1. A gas detection device based on optical feedback cavity enhanced Raman spectroscopy, characterized in that: The gas detection device includes: a laser, a feedback rate control system, a matching lens, a reflector and a beam splitter that the laser emitted from the laser passes through in sequence before entering an ultra-stable irregular optical feedback cavity; and a modulation signal generated by a function generator is loaded onto the laser. The function generator produces a local reference signal of the same frequency, which enters the mixer of the PID control system and mixes with the modulation signal in the reflected light. The demodulated error signal enters the PID module in the PID control system, and then the output voltage controls the length of the piezoelectric ceramic to adjust the phase of the feedback light, thereby achieving laser linewidth narrowing and frequency locking. The ultra-stable irregular optical feedback cavity has an internal horn-shaped opening, with the horn inlet serving as the laser inlet and the horn outlet serving as the laser outlet. Furthermore, the ultra-stable irregular optical feedback cavity is also equipped with an air inlet and an air outlet. The front mirror of the ultra-stable irregular optical feedback cavity generates reflected light. After passing through the beam splitter, the reflected light enters the photodetector in sequence and is transmitted to the PID control system. After modulation and demodulation, the length of the piezoelectric ceramic set at the reflector is controlled to control the feedback phase.
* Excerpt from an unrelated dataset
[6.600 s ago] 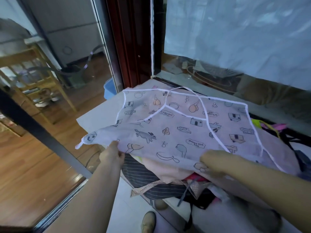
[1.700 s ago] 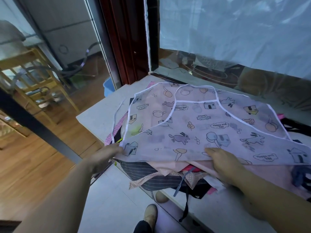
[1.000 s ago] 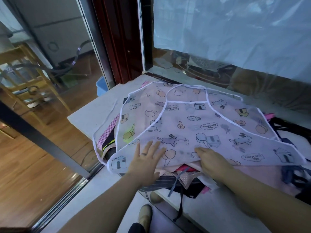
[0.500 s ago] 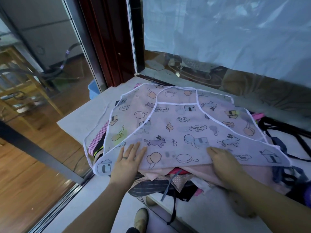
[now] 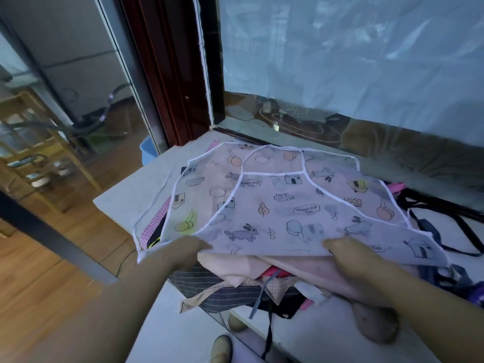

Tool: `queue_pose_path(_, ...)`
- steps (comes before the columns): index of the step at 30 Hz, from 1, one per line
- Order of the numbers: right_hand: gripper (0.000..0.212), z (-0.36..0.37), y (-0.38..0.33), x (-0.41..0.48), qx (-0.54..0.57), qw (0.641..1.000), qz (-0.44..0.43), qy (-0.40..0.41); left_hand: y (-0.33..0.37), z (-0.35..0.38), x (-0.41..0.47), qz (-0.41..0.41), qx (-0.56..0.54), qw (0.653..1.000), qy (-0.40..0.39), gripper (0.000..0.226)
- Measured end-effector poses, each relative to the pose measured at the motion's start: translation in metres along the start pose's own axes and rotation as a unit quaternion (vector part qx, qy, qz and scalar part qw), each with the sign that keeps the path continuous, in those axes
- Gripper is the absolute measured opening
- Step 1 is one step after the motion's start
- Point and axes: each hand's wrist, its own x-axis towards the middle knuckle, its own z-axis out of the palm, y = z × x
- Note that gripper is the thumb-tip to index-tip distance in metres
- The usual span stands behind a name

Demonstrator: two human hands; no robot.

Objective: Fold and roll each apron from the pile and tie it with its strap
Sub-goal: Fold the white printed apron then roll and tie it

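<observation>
A thin printed apron (image 5: pixel 275 205), pale with small cartoon rabbits, houses and balloons and edged in white binding, lies spread across the top of the pile (image 5: pixel 277 284) of aprons on a pale stone surface (image 5: pixel 123 197) set against a window. Its bib end points away towards the glass and its wide lower hem faces the person. The left hand (image 5: pixel 187 248) holds that near hem towards its left corner, its grip clamped on the cloth with the fingertips tucked out of sight beneath it. The right hand (image 5: pixel 343 251) holds the same hem further right, its grip likewise closed on the edge, and the hem is raised a little off the layers below. One white strap (image 5: pixel 135 229) of the apron trails in a long loop over the left edge of the surface. Under the lifted hem show a pink cloth (image 5: pixel 235 268), a dark striped apron (image 5: pixel 207 286) hanging over the front edge, and a pink checked cloth (image 5: pixel 154 224) at the left. Dark straps and cloth (image 5: pixel 432 233) lie to the right of the pile. Behind are a red-brown window frame (image 5: pixel 162 74) and a plastic sheet (image 5: pixel 340 61) covering the glass. A shoe (image 5: pixel 221 348) shows on the floor below.
</observation>
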Motion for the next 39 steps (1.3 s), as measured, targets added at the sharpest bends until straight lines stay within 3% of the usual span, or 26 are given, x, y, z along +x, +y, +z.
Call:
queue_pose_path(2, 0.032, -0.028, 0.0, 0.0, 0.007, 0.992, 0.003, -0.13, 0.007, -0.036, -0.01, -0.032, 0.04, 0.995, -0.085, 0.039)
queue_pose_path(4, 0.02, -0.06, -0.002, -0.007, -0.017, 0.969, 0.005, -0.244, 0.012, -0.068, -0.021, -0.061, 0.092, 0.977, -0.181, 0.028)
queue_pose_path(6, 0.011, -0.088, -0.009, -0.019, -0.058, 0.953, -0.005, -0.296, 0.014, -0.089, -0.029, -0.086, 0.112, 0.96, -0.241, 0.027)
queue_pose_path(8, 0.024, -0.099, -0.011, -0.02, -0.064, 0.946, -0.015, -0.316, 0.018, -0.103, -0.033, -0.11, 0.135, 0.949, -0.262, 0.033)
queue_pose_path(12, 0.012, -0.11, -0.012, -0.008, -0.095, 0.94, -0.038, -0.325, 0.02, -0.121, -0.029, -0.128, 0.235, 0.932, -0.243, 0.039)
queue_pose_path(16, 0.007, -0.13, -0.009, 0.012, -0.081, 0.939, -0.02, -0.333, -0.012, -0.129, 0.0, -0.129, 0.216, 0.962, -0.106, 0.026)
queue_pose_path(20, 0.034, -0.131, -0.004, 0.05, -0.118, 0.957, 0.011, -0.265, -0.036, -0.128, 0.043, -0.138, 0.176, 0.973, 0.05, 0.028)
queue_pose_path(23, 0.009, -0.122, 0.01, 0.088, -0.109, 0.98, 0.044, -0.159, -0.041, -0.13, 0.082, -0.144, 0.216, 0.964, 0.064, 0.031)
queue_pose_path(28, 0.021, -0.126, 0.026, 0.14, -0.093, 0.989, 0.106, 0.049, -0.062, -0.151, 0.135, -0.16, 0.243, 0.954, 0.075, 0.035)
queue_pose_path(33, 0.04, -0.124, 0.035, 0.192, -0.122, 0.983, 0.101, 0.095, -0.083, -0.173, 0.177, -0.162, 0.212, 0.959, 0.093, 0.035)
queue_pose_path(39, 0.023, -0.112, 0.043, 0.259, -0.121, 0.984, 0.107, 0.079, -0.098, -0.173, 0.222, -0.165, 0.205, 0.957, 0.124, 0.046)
The emitted light from the ultra-stable irregular optical feedback cavity passes sequentially through a focusing lens, a bandpass filter, and a spectrometer.

2. The gas detection device based on optical feedback cavity enhanced Raman spectroscopy according to claim 1, characterized in that: The laser is a semiconductor laser; the output wavelength uses the visible light band and has a wide linewidth.

3. The gas detection device based on optical feedback cavity enhanced Raman spectroscopy according to claim 1, characterized in that: The piezoelectric ceramic is lead zirconate titanate ceramic.

4. The gas detection device based on optical feedback cavity enhanced Raman spectroscopy according to claim 1, characterized in that: The ultra-stable irregular optical feedback cavity is rectangular.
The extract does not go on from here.